One lesson learnt from 2012’s box office is to not take the drawing power of a pensioner-aimed romantic comedy lightly.  The perfectly pleasant, if underwhelming, Brit-flick The Best Exotic Marigold Hotel rode the mobility scooter all the way to the bank, earning over £54 million internationally.  So whilst studios primarily target younger crowds with superhero flicks and action thrillers of all varieties, an aging baby boomer generation seems eager to jump at quality films they can more easily relate to.  Fitting comfortably into this niche is Hope Springs, a dramatic rom-com anchored by two of the finest actors over-60 (or of any age, to be fair) Hollywood has to offer: Meryl Streep and Tommy Lee Jones.

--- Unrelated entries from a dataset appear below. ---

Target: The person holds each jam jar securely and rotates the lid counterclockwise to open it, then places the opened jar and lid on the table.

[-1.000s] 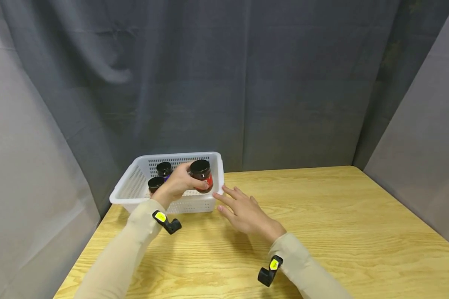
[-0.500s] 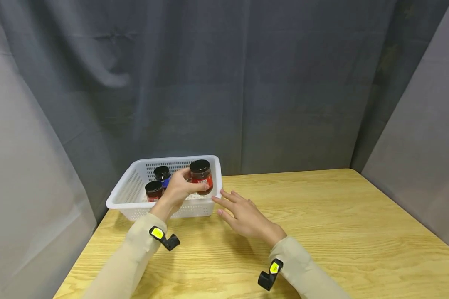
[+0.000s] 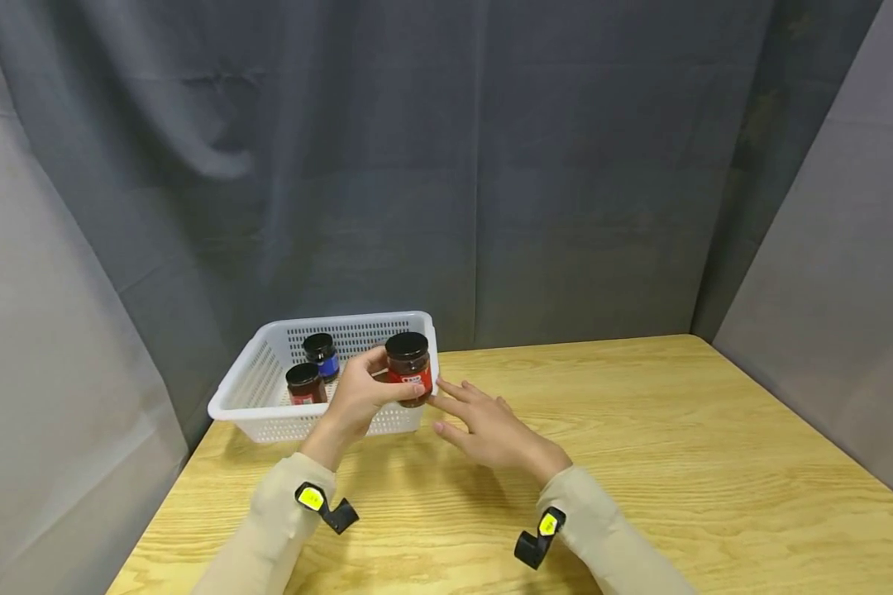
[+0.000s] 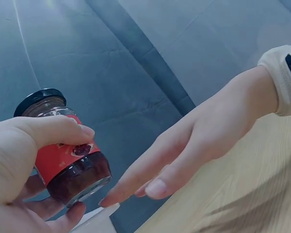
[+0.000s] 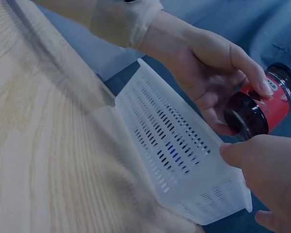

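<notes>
My left hand [image 3: 357, 397] grips a glass jar [image 3: 409, 369] with a black lid, a red label and dark contents. It holds the jar upright over the right front corner of a white plastic basket [image 3: 256, 411]. In the left wrist view, the thumb lies across the jar's label [image 4: 63, 155] and the other fingers wrap underneath. My right hand [image 3: 491, 430] is held out with fingers extended, fingertips at the basket's right front corner, just below the jar. Inside the basket stand a red-labelled jar [image 3: 306, 385] and a blue-labelled jar [image 3: 322, 357], both black-lidded.
The basket stands at the back left of a wooden table [image 3: 640, 430]. A dark grey curtain [image 3: 357, 165] hangs behind the table, with pale cloth panels [image 3: 841, 289] at both sides. Each sleeve carries a black wrist mount [image 3: 327, 508].
My left hand has carried the red-labelled jar slightly right and toward me, from inside the basket to over its front right corner. The right hand has barely moved.
</notes>
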Available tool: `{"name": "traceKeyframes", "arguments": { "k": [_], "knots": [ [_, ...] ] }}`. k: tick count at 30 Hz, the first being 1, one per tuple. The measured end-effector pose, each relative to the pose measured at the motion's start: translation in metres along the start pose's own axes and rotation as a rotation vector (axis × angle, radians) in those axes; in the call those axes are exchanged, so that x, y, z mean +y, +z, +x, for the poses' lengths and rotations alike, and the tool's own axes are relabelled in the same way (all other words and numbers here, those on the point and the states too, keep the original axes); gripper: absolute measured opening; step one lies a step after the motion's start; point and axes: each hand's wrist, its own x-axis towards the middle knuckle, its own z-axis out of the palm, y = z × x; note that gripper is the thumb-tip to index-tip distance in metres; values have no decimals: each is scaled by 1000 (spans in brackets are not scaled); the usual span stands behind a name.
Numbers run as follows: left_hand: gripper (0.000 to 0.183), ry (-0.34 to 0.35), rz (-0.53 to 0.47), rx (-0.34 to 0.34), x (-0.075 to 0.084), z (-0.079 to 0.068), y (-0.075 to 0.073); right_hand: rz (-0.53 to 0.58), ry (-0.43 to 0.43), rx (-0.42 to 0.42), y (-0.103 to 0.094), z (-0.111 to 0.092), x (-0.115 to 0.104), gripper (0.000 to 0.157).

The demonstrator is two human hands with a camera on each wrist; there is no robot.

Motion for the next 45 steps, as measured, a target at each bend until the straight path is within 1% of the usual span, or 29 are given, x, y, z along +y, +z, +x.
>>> {"name": "traceKeyframes", "arguments": {
  "k": [6,9,12,15,18,21,24,26,31,35,38,42,45],
  "knots": [
    [57,26,-33,2,-5,-10,7,-29,87,10,-5,-1,2,51],
    [56,35,-33,-11,-6,-13,10,-24,129,41,-12,-2,4,50],
    [59,36,-23,-38,-7,-13,13,-17,148,87,-22,-3,6,48],
    [61,41,4,-48,-6,-11,16,-10,141,126,-35,-3,9,49],
    [60,48,27,-39,-4,-10,18,7,130,153,-48,-2,11,51],
    [60,43,28,-53,-2,-11,21,35,135,186,-60,-5,13,52],
    [60,28,17,-77,-1,-12,25,51,146,227,-67,-8,13,51],
    [59,25,5,-95,-1,-14,28,56,139,245,-69,-8,12,50],
    [56,41,41,-108,-2,-18,32,59,117,270,-67,-8,5,51],
    [53,73,74,-90,-2,-17,34,56,129,282,-71,-9,-1,54],
    [52,79,81,-75,-3,-18,35,57,128,280,-74,-11,-6,58],
    [53,58,119,-67,-6,-19,37,74,86,292,-75,-12,-13,56],
    [53,68,174,-61,-6,-21,40,73,46,315,-75,-10,-20,50]
  ]
}}
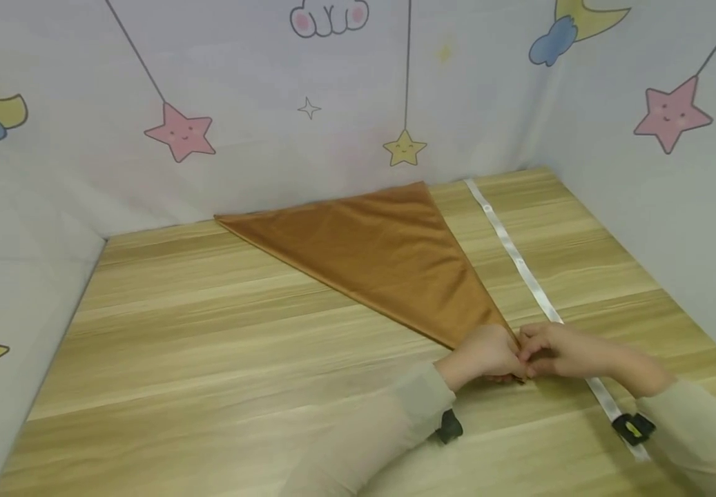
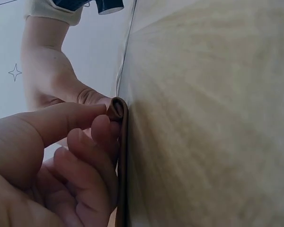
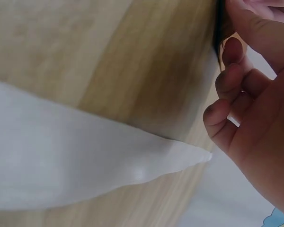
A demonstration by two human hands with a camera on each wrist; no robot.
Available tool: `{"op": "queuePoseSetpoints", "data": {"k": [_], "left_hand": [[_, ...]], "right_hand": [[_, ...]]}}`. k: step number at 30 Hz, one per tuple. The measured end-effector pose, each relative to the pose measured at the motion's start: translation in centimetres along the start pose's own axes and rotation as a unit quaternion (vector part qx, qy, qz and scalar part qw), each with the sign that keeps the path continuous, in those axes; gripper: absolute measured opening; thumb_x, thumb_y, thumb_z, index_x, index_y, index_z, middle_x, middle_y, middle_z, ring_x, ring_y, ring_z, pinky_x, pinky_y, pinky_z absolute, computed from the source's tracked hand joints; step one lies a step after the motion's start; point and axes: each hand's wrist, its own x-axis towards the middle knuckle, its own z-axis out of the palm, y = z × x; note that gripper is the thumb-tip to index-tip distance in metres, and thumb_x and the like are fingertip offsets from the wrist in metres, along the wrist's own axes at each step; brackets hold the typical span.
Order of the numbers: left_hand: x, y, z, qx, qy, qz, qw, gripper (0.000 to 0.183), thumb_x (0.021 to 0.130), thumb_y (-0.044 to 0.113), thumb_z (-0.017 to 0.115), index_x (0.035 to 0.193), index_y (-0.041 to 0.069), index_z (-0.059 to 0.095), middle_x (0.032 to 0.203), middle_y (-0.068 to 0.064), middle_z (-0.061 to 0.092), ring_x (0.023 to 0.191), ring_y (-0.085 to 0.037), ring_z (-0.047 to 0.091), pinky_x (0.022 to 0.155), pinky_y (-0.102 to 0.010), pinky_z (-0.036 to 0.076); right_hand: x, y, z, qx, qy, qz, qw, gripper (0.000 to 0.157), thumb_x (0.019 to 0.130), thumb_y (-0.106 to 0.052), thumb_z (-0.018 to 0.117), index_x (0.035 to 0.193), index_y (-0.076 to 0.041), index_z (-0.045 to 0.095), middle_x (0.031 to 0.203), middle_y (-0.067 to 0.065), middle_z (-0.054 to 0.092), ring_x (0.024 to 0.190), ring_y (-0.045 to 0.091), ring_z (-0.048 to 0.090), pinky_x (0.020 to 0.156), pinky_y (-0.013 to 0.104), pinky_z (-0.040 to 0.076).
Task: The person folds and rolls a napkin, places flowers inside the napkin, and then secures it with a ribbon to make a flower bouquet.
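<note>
A shiny brown cloth [image 1: 358,255], folded into a triangle, lies on the table with its near corner under both hands. My left hand [image 1: 485,352] pinches that corner between thumb and fingers. In the left wrist view, the cloth's edge [image 2: 124,156] is curled into a small tight roll at the fingertips. From the right, my right hand [image 1: 565,351] meets the left and pinches the same corner, its fingers bent. In the right wrist view, only a thin bit of cloth shows at the right hand's fingertips [image 3: 233,47].
The wood-grain table [image 1: 177,359] is bounded by pale curtains [image 1: 258,166] printed with stars and clouds. A white strip [image 1: 534,290] with small round spots runs along the table right of the cloth and passes beneath the right arm. A black device sits at each wrist.
</note>
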Motion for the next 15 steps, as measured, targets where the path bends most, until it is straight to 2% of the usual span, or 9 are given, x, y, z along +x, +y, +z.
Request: {"op": "queuePoseSetpoints", "data": {"k": [3, 8, 11, 15], "left_hand": [[-0.2, 0.0, -0.2, 0.010, 0.005, 0.007, 0.9999, 0.034, 0.080, 0.028, 0.076, 0.051, 0.016, 0.063, 0.041, 0.010, 0.048, 0.036, 0.001, 0.042, 0.041, -0.013, 0.035], [-0.3, 0.4, -0.2, 0.013, 0.023, -0.016, 0.9995, 0.031, 0.076, 0.024, 0.079, 0.050, 0.017, 0.062, 0.041, 0.009, 0.049, 0.037, 0.000, 0.044, 0.042, -0.014, 0.038], [-0.3, 0.5, -0.1, 0.028, 0.029, -0.027, 0.9988, 0.032, 0.074, 0.023, 0.079, 0.049, 0.018, 0.059, 0.040, 0.010, 0.049, 0.037, 0.000, 0.044, 0.042, -0.014, 0.038], [-0.3, 0.4, -0.1, 0.018, 0.025, -0.038, 0.9988, 0.029, 0.075, 0.018, 0.076, 0.050, 0.016, 0.061, 0.041, 0.009, 0.051, 0.037, -0.001, 0.046, 0.042, -0.015, 0.039]], "right_hand": [[0.3, 0.0, -0.2, 0.015, -0.021, 0.011, 1.000, 0.011, 0.078, -0.007, 0.076, 0.085, -0.014, 0.073, 0.080, -0.012, 0.049, 0.075, -0.004, 0.043, 0.062, 0.021, 0.043], [1.1, 0.1, -0.6, 0.034, -0.054, 0.029, 0.998, 0.010, 0.081, -0.003, 0.071, 0.082, -0.013, 0.071, 0.081, -0.011, 0.052, 0.075, -0.004, 0.045, 0.061, 0.021, 0.043], [1.5, 0.0, -0.6, 0.031, -0.055, 0.039, 0.997, 0.016, 0.080, 0.002, 0.070, 0.079, -0.014, 0.069, 0.081, -0.011, 0.053, 0.076, -0.003, 0.047, 0.062, 0.022, 0.044], [1.7, 0.1, -0.5, 0.044, -0.036, 0.041, 0.998, 0.022, 0.077, 0.006, 0.071, 0.080, -0.015, 0.065, 0.081, -0.009, 0.055, 0.077, -0.002, 0.048, 0.064, 0.022, 0.045]]}}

Hope Springs in the UK 14 September

Screenwriter Vanessa Taylor’s impressive first feature film puts the marriage of Streep’s Kay and Jones’ Arnold under the microscope, as the unhappy housewife drags her husband to an intensive couples therapy retreat.  With grown-up children and 31 years of marriage behind them, this is a couple who would typically be relegated to supporting players in a film about their younger, sexier offspring.  Instead the audience here is treated to some terrifically grouchy resistance from Jones, who has become disinterested in his wife.  Though he initially seems to be playing Arnold as if he were a certain man in black, once therapy sessions with Steve Carell’s relationship specialist begin, Jones’ character dramatically and endearingly expands; stealing the show from Streep in the process, not exactly a mean feat.  For her part, the three-time Academy Award winner is typically dependable as the shunned and lonely, yet loyal partner who’s desperate to repair their floundering marriage.  At times riotously funny whilst tinged with sorrow, Hope Springs may not be entirely unpredictable, but the results feel well-earned thanks to patient scripting and first-rate performances.